We hate to say it…
Yesterday, Eos Airlines announced that it had filed for bankruptcy, with a complete cessation to flights. A little over a year ago, SwelledHead posted about the then emerging new breed of all-business class airlines. First came MAXjet and Eos, followed a few months later by Silverjet.
As transatlantic marketing professionals, we had to wonder about the possibilities for this trio. Did the all-business class business model make commercial sense? Who had pitched the price/service equation right? How would the major carriers react to a different type of competitor?
For expert insight, we turned to Henry H. Harteveldt, Vice President & Principal Analyst, Travel Research, at Forrester Research. He looked right past the self-acclaimed “better service at a lower price” promise, citing utility as the fundamental factor for long term success.
For most business travellers, the majority of whom don’t reach into their own pockets to pay for the seat, the big advantage of the major carriers is flexibility in the service. BA, Virgin, United and American have many flights leaving each day, so missing one really isn’t much of an ordeal. Moreover, all have major international feeder networks of their own and/or through partner airlines (these factors make Lufthansa’s all-business class offering workable). MAXjet and Eos started out with a single daily NY-LON departure. Even after boosting this threefold, it just wouldn’t be enough to meet the needs and expectations of seasoned business class flyers.
To reiterate Harteveldt’s words: “Part of the challenge for Eos, MAXjet, Silverjet and L’Avion [a French member of the all-business class cohort], is that you need to reach a critical mass to provide the utility the traveller needs. JetBlue would be nothing if it hadn’t expanded beyond its initial routes… its impact would be de minimis. The brand has to offer utility to its customer… must represent value and meet emotional and rational needs.”
Taking MAXjet as an example, he continued: “They haven’t mispriced the product, but missed opportunities. Perhaps they would have been better off not adding other airports, but greater frequency to London and new routes from JFK to destinations such as Paris, so it represented greater utility from New York… then added flights to Las Vegas and California to add utility for domestic and international travellers.”
While the better service at a lower price model worked well for some customers – typically the principals of smaller firms who travel frequently but are more price sensitive – MAXjet and Eos missed or were unable to fulfil the real demands in transatlantic air travel.
Where does this leave the remaining incumbent? Silverjet is still running at a significant loss, according to its last published results. While this is acceptable for a business that is still in its start-up phase, the current downturn in economic conditions will not be creating favourable conditions.

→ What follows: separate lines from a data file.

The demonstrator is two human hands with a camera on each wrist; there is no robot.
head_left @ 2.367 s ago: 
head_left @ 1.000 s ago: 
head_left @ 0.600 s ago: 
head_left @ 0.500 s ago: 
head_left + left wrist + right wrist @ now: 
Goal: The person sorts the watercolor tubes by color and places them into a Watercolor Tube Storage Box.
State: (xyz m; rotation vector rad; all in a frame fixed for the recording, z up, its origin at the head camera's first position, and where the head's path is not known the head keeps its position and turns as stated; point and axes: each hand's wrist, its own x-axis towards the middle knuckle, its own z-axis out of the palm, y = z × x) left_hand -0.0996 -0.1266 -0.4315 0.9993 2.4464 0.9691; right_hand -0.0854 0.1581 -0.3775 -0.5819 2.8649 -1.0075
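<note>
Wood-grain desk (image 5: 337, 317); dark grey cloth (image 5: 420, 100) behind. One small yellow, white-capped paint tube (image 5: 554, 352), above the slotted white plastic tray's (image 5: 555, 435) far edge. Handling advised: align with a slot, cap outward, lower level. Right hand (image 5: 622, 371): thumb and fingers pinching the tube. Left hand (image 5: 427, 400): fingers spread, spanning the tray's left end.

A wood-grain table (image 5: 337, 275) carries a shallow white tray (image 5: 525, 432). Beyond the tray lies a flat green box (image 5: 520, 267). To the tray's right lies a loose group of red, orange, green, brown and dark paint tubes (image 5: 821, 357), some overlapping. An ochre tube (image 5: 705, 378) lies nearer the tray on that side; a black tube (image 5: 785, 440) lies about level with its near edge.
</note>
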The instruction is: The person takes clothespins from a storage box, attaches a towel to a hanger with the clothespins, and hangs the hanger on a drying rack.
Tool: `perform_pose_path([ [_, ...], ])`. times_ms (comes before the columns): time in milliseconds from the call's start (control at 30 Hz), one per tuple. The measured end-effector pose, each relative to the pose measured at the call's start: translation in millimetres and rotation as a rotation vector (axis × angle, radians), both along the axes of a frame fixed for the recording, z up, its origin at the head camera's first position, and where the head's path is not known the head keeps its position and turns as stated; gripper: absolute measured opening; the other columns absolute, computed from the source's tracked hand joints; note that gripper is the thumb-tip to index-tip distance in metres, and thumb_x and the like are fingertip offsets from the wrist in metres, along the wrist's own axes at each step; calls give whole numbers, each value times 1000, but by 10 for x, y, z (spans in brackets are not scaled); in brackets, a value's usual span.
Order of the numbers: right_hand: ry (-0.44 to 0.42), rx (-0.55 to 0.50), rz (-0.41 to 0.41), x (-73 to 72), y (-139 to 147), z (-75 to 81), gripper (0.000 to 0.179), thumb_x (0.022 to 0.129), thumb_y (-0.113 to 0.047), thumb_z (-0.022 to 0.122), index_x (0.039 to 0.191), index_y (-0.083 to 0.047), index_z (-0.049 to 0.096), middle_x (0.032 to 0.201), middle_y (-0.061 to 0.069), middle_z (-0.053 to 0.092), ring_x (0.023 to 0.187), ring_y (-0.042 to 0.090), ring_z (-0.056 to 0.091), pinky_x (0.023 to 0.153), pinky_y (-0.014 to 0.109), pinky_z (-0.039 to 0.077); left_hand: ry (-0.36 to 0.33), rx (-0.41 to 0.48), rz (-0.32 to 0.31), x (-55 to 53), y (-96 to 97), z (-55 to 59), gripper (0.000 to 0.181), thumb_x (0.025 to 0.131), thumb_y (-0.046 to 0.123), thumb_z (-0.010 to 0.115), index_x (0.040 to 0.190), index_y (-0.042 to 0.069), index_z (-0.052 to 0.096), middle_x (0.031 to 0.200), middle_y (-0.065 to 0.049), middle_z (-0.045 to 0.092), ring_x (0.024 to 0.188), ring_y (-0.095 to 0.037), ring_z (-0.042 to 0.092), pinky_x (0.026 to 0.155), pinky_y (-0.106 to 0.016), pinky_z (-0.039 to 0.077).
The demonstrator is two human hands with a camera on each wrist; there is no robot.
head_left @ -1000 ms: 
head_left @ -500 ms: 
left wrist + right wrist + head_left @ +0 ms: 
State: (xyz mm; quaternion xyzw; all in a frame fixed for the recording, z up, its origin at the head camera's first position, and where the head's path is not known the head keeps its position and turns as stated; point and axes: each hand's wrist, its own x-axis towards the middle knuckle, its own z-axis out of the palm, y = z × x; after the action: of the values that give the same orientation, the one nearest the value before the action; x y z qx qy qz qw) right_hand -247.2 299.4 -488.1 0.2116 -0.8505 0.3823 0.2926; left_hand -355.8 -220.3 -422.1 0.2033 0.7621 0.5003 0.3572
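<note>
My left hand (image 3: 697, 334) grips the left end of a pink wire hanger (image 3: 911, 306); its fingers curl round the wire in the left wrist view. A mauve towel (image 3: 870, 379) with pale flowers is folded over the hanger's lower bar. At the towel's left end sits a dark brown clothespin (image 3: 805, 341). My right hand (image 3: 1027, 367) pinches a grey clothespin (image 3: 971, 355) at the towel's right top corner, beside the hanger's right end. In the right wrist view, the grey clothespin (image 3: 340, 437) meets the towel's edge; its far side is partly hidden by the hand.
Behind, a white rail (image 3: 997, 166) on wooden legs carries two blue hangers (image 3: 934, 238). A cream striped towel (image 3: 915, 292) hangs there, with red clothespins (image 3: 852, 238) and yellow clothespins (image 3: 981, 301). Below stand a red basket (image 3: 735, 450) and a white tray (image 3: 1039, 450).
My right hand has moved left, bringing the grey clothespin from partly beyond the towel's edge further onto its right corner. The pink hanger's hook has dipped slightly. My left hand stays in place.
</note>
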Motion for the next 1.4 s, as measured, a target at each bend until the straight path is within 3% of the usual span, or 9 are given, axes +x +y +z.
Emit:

While Silverjet may be able to pick up business from passengers forced off Eos (it has arranged a clever deal to honour tickets of Eos passengers), with just two NY-LON daily departures it is still not fulfilling the needs of most business class traffic. The situation does not look good.
That’s not to say that the major carriers have won the war. The battle still rages, but on a different front, from low cost carriers. The first of these is Zoom Airlines, a Canadian carrier that also plies the NY-LON route. A relaxation of the rules governing transatlantic air travel, the “Open Skies” agreement, may see more of this sort of competitor take to the air. Or maybe such a major change will see the large airlines reduce their prices against each other, squeezing out Zoom and any other such pretenders. There can be little doubt that the transatlantic airline business is a tough one.